I am writing regarding the Ms. Fitness competitions. I want to configure a workout plan that I can maintain - at the same time has very defined results with committed discipline. I workout regularly at Bally's Total Fitness on a regular, but I have such a strong desire to compete in Ms. Fitness USA. It's been my dream for years. I am 29 years old, 5'6" & 110lbs. I'm thin & a hard gainer. My body fat was last calculated at 8% last month. Whatever muscle that I put on, I know for the most part it would be lean. I am also a vegetarian. Currently I am not consuming protein powder, but I have found that I gain the most muscle & within a good time frame when I am drinking the protein powder (30g) with my meals or as a substitute meal when I am on the go.
I VERY MUCH want to compete in Ms. Fitness in 2006 or 2007 depending on when my body is ready for that level of competition. Please, whatever it takes, I will sweat blood to make my dreams come true.
Hi Tonia,
At 5' 6" 110 lbs 8% body fat, you may want to add a little more muscle - or maybe not. Most competitors at your height are coming in between 120-130 lbs and 8-12% body fat. As an example, Karen Elliott (2003 Ms. Fitness USA Champion, 2004 Ms. Fitness World Champion, 2005 Ms. Fitness USA 3rd runner-up) competes around 125 lbs. 10% body fat. However, each woman's body is unique in shape and the way they carry their weight and how low they need to get their body fat to not have cellulite. So without seeing you I can't give you specific feedback.
With the information you have supplied, the physique portion does not concern me. You sound as if you have reached the refining level, the major work has been done.
The concerns your message raise for me are:
Beauty, Poise & Projection Round
1) Do you possess strong public address skills?
2) Can you walk gracefully in high heels?
3) How is your make-up and hairstyling artistry?
Strength, Flexibility & Endurance Round
4) Do you possess skills to incorporate into the routine round or do you still need to learn skills?
5) Do you already move smoothly or do you have two left feet?
You mention nothing but your body and there is so much more involved in competition.
Back to the workout plan, I checked out Bally's website to see what they had to offer. On-line they have decent workout plans for both 3x & 5x a week schedules for both weight loss and building - you want the building program. They also have sample eating plans for 1200, 1500 & 1800 calories per day but are not vegan. But at 8% body fat your current eating plan can work for you, you just need to increase your calorie intake to support growth and make sure enough of those additional calories are protein sources.

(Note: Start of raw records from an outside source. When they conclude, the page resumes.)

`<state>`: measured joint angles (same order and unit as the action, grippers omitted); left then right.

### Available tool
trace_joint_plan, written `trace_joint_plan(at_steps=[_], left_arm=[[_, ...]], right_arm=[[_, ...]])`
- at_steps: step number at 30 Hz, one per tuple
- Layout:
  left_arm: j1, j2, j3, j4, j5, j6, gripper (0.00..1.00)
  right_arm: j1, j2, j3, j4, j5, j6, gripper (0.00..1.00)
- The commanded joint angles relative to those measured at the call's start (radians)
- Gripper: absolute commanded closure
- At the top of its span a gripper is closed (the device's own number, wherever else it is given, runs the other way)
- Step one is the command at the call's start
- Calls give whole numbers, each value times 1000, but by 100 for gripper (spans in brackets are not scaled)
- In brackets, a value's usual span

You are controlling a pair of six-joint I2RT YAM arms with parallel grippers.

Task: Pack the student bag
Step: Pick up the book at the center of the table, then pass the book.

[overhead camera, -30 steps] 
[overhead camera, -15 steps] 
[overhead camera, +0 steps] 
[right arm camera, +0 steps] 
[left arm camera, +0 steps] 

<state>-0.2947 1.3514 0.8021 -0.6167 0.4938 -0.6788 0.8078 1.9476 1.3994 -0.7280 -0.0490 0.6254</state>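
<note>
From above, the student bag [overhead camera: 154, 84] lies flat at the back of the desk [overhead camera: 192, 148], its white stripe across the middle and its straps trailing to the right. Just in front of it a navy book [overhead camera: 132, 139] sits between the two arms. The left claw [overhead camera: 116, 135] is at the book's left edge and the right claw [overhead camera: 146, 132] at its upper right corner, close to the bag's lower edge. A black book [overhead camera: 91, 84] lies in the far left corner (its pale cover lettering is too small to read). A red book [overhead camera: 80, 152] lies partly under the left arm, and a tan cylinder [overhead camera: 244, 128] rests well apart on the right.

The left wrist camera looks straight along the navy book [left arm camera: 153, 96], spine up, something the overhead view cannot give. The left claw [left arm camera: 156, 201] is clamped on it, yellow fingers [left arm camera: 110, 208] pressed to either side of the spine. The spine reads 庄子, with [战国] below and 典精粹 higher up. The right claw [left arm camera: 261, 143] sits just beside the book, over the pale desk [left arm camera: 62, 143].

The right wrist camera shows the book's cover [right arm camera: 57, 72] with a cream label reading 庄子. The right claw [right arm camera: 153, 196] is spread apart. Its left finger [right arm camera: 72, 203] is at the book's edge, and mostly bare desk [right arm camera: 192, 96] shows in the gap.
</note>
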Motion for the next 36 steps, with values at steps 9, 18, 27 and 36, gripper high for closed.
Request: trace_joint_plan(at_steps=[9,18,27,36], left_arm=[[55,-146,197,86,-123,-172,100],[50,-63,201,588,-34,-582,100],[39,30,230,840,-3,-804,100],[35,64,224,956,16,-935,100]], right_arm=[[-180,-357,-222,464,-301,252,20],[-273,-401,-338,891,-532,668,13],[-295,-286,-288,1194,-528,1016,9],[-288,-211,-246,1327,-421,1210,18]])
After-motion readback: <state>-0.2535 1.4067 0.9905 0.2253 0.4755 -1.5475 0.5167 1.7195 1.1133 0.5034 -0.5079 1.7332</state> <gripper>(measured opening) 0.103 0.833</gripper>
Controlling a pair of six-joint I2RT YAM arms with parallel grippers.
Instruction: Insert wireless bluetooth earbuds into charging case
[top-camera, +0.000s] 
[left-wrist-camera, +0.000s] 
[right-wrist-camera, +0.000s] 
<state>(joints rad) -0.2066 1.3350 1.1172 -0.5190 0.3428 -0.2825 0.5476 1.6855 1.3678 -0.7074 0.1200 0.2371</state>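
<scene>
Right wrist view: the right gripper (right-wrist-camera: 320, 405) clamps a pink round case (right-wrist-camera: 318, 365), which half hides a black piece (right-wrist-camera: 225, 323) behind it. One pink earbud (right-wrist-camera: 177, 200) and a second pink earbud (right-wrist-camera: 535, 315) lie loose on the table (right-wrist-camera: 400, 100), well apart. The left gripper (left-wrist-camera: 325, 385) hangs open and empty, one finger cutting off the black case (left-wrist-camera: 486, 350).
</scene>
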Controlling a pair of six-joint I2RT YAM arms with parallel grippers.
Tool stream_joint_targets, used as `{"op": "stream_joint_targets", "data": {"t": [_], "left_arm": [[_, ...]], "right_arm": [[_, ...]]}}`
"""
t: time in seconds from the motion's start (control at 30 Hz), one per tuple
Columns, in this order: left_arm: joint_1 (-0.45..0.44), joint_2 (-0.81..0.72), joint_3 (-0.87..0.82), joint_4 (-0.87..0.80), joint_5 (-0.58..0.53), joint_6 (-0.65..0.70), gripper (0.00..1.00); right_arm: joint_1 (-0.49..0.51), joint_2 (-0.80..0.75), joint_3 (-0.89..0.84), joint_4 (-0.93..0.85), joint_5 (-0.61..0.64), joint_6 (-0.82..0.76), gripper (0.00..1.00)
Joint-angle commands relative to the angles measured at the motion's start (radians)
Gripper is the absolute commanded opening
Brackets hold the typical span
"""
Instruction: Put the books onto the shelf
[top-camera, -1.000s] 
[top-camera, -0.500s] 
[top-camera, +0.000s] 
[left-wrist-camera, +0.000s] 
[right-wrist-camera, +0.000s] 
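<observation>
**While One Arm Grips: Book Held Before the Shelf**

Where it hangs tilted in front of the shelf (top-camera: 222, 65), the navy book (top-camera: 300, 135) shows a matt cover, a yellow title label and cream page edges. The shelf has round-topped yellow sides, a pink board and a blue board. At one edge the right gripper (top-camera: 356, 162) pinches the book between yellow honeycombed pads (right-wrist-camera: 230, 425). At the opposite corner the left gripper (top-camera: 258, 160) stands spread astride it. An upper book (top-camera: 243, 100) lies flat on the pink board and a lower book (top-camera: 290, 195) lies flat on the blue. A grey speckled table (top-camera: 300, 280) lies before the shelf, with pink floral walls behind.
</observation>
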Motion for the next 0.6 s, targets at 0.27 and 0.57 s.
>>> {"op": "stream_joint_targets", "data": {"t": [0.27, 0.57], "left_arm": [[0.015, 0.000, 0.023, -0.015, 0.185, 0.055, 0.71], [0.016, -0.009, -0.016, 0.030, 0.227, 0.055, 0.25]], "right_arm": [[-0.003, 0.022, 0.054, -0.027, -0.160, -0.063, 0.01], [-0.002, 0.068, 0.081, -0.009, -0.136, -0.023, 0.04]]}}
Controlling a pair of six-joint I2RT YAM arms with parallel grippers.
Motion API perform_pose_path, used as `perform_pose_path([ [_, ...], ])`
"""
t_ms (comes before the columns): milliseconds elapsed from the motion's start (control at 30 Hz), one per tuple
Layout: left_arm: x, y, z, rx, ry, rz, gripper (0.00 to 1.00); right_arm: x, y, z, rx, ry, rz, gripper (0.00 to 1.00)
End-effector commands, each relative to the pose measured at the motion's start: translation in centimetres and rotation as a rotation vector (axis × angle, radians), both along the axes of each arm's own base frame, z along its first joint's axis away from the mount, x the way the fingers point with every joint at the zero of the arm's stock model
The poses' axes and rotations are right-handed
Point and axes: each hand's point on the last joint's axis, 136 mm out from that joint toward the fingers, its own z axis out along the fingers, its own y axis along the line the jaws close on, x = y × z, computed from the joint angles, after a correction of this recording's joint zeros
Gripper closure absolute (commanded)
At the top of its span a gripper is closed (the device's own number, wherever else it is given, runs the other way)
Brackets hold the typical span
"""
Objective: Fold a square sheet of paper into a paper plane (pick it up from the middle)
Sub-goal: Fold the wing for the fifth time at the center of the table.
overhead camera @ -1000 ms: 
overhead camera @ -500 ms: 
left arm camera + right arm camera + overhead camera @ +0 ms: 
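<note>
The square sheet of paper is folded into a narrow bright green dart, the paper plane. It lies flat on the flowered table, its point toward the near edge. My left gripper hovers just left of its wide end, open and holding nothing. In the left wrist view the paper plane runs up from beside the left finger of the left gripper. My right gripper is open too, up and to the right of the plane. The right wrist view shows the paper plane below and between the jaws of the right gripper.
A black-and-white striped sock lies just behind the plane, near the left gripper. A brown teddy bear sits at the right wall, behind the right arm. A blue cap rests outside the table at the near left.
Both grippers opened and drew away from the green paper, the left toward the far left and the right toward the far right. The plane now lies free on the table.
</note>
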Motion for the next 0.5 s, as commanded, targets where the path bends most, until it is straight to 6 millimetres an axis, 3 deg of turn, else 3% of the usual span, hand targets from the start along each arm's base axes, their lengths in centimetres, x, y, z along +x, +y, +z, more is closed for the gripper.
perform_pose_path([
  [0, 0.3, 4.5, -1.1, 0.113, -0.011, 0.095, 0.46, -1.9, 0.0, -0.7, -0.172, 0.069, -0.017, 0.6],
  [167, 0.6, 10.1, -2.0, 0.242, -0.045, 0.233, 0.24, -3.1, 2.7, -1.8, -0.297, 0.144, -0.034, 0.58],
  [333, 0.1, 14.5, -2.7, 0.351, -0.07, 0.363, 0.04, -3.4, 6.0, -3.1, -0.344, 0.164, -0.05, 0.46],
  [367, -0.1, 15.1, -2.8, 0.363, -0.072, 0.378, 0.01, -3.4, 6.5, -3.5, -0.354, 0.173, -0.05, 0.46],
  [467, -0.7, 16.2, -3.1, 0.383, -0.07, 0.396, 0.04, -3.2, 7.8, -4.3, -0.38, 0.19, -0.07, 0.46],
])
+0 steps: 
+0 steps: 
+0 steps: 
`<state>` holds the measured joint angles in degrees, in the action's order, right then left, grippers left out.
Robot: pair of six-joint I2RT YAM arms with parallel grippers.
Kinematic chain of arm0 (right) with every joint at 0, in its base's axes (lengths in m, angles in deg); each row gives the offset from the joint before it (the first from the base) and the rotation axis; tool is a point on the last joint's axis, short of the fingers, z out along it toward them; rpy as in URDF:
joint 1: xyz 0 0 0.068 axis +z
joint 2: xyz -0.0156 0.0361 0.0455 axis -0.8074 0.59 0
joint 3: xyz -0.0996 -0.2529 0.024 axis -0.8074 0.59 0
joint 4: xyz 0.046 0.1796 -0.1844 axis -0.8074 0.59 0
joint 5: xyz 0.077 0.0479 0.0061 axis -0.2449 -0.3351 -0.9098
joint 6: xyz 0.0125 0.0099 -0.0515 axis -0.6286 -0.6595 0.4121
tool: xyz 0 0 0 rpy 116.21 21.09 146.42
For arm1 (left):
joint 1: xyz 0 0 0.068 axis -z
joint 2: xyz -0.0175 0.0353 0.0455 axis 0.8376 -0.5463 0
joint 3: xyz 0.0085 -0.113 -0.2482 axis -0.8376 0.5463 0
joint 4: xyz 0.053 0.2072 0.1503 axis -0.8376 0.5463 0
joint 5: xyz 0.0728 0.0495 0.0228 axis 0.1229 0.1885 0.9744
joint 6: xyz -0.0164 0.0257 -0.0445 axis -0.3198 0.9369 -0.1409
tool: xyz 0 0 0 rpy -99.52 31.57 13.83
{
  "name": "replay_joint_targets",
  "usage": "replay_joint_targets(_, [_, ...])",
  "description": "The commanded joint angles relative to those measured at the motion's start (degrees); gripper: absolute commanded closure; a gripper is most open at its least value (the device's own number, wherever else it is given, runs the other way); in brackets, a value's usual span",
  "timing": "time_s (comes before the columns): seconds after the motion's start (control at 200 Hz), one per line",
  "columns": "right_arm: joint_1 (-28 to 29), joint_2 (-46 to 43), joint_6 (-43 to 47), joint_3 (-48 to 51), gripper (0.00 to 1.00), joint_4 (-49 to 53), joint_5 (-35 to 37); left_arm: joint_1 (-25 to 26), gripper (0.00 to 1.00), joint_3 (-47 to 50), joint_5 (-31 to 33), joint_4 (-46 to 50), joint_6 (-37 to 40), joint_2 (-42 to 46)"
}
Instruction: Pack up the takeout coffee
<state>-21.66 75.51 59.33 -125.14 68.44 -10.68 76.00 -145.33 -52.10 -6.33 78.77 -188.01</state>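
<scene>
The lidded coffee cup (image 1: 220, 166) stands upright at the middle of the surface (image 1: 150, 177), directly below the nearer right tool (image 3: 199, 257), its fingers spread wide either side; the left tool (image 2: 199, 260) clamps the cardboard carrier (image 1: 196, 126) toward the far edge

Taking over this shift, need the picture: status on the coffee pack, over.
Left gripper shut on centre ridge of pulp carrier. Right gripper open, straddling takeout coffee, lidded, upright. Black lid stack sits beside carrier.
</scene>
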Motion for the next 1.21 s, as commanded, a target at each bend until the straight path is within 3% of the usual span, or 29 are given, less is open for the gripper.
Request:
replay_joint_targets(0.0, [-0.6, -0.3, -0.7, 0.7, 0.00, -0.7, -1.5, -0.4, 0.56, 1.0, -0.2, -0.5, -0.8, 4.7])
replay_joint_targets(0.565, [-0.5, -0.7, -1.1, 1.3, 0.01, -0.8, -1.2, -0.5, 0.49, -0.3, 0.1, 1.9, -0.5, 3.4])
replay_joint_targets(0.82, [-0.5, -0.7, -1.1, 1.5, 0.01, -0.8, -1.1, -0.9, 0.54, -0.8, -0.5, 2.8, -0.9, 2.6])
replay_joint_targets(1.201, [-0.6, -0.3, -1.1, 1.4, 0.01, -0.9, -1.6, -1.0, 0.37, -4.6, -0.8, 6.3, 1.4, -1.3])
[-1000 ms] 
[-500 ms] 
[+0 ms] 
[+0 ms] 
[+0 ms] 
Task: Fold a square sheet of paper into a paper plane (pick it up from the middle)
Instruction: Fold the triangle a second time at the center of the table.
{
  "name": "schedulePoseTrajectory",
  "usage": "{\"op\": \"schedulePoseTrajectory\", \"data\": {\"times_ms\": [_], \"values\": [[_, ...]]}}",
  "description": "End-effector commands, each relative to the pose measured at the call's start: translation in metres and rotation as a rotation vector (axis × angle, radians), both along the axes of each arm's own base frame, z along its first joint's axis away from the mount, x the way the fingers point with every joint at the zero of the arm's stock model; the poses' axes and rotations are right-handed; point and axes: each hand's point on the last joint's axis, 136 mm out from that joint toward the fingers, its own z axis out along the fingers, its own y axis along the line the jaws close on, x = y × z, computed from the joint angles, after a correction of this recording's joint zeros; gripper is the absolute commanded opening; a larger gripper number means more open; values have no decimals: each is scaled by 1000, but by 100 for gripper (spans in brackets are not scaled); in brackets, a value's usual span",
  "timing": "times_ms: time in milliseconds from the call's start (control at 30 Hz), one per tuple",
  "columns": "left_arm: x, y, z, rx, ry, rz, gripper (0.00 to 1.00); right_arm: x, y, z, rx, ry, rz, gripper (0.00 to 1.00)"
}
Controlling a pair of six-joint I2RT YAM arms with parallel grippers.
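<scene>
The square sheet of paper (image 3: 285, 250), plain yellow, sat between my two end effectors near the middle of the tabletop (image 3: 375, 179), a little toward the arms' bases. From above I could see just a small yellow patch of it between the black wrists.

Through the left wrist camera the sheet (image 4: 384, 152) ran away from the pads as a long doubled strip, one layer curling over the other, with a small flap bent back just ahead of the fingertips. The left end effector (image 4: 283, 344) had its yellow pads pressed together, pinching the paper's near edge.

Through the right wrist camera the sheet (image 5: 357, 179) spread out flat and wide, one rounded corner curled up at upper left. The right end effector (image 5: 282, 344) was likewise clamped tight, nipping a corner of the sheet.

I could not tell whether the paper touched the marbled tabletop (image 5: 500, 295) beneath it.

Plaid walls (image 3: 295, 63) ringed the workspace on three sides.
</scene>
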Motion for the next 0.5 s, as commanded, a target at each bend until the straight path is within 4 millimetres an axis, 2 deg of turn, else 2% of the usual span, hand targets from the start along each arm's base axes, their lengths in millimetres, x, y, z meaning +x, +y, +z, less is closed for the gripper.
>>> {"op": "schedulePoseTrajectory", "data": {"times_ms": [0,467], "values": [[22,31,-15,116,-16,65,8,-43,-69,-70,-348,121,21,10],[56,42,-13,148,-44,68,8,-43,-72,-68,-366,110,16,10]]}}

At this stage there are two routes to take:
1) Jump into a competition and let the judges tell you if you need to increase your muscle size. Believe me, you are most likely not the best person to determine this. This is the option I strongly recommend, and may still lead to "2," but at least you have more guidance as to where you need to be and a better grasp of your strengths and weaknesses as they relate to competing.
2) Hire a personal trainer to perform an evaluation and set up a program for you. To keep costs down, let the trainer know that you will not use them all the time, just to get you headed in the right direction and then to check back when something is not working or you have reached a goal and need a re-evaluation.